I got a PR type to send me copies of Ontario's Extended Care Nursing Home Act and regulations. It struck me that even a home that met the provincial standards wasn't doing those inmates any favours.,
That made me wonder how the conditions in nursing homes compared to other custodial institutions. I contacted the Canadian Penitentiary Service and they sent me copies of their regulations governing physical and mental healthcare, recreation and such. I reached out to National Defence Headquarters and they sent copies of the relevant provisions of the Geneva Conventions pertaining to the treatment of prisoners of war.
It's hard to remember the particulars almost 50 years on but I do recall my conclusions. Were we to treat a prisoner of war in the standards prescribed for Ontario nursing homes we might have been liable under the Geneva Conventions. The levels of neglect could arguably be considered war crimes.
Then I found that we provided vastly better care to our penitentiary inmates than to our elderly. Inmates get occupational training, rehabilitation programmes, access to medical care and basic hygiene.
While I was putting this story together I snuck into a couple of nursing homes the psychologist described as really bad and were they ever. They were dirty, filthy and, yes, I found "residents left in dirty diapers or left unbathed for weeks." Those who had no family that could speak for them or who had no family, they definitely got the worst of it. It was stressful when I spoke with some of them at their bedsides and they begged for help. Here we are almost half a century later and it seems little has changed.
I wrote a three-part series. Yes, Queen's Park said they were on this and would be announcing reforms soon. Right. I ended with a an idea that I had trouble shaking. Might it not be better, faced with consignment to the gulag, to just shoot somebody - a flesh wound would do it - and then, at trial, tell the judge to throw the book at you because otherwise if you got turfed out of prison you might have to do it all over again.
I'm glad that Justin Trudeau feels anger and sadness, frustration and grief. I'm angry that it took a murderous pandemic to expose the worst kept secret in Canadian healthcare. And I think we owe a special thanks to those soldiers, our uniformed whistleblowers, more than 20 of which have contracted Covid-19 in those nursing pits.
There are two problems. Privately owned homes see seniors as profit centres. Giving them fewer services increases the profit. We as a society are not prepared to contribute our fair share for proper care.
When this all dies down we will be sorely tempted to close our eyes , ears and minds and opt for lower taxes. Our Any Randish pundits at the Sun and the last post are already bleating that public services will have to be drastically cut and soon.
.. Oh Canada' ..
The anthem should actually stand for something ..
We are at a moment, Rumley, when we'll have to decide what sort of Canada we want. Harper has resurfaced, beating the drum for severe austerity and the media have responded faithfully. To them there is no struggle between capital and labour and no circumstance in which capital should not prevail. Harper studied neoclassical economics. He knows nothing else. A lot of people fail to grasp it's Harper's neoliberalism at the root of many of today's problems.
. Oh Canada' ..
The anthem should actually stand for something ..

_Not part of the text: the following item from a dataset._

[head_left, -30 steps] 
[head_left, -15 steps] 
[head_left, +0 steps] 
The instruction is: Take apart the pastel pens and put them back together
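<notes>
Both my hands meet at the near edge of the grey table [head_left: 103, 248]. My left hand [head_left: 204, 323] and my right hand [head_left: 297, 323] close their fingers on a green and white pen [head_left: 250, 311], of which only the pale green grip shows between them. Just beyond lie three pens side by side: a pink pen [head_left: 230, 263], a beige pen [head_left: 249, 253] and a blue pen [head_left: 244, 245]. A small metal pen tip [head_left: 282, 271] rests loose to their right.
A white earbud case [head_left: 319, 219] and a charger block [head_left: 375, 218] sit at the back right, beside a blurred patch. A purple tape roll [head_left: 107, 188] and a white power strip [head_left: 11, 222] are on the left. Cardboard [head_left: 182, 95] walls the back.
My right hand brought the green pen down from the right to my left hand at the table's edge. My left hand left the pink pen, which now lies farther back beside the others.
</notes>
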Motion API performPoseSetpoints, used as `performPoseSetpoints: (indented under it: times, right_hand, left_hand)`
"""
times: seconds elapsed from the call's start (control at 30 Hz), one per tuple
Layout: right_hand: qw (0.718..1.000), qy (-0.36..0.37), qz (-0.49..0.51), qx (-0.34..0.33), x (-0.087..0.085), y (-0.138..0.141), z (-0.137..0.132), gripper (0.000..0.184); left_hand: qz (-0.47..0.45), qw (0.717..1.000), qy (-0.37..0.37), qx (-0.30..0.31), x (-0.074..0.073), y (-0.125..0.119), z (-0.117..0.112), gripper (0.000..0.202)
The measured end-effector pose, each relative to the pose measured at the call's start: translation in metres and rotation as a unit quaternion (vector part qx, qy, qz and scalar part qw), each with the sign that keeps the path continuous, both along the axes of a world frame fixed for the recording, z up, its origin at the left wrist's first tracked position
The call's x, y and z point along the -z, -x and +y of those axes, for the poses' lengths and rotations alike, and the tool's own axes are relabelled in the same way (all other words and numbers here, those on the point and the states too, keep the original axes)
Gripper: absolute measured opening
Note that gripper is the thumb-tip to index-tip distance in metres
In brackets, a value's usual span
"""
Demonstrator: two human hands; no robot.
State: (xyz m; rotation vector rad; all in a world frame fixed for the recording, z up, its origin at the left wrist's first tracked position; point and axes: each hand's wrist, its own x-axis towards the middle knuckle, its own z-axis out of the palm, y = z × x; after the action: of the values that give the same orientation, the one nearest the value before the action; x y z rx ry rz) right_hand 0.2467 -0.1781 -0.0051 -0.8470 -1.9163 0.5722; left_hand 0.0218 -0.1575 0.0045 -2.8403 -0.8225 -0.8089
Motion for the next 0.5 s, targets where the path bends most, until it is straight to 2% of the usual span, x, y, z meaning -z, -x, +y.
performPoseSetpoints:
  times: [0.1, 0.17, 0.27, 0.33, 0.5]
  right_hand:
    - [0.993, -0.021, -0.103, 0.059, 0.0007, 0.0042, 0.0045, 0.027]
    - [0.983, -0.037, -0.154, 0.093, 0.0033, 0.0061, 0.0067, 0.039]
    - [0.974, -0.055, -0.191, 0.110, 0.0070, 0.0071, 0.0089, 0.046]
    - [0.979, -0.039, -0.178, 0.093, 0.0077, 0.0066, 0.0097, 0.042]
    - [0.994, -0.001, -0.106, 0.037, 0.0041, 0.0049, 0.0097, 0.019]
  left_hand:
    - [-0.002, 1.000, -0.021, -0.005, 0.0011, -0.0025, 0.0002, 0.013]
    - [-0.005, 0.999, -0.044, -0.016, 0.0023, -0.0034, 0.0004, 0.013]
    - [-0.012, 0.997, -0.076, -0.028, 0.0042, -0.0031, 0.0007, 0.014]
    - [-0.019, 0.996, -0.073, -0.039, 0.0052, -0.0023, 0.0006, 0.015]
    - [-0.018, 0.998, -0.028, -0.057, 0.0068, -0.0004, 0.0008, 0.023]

The Oh in Oh Canada has become a signal of exasperation!
if we ever needed an argument to never have privatized health care this is it
You would think someone from the Liberals and the Ontario PC,’s would have taken a little gander for themselves. Anyong
I can't imagine anyone can dispute your point, Lungta.
Anyong, they have a Ministry of Long-Term Care. This has been going on for decades under several PC, Liberal and even one NDP government. There's a reason this has gone on so long. There's a reason it took Canadian soldiers to recoil in disgust and make this an issue. It's graft.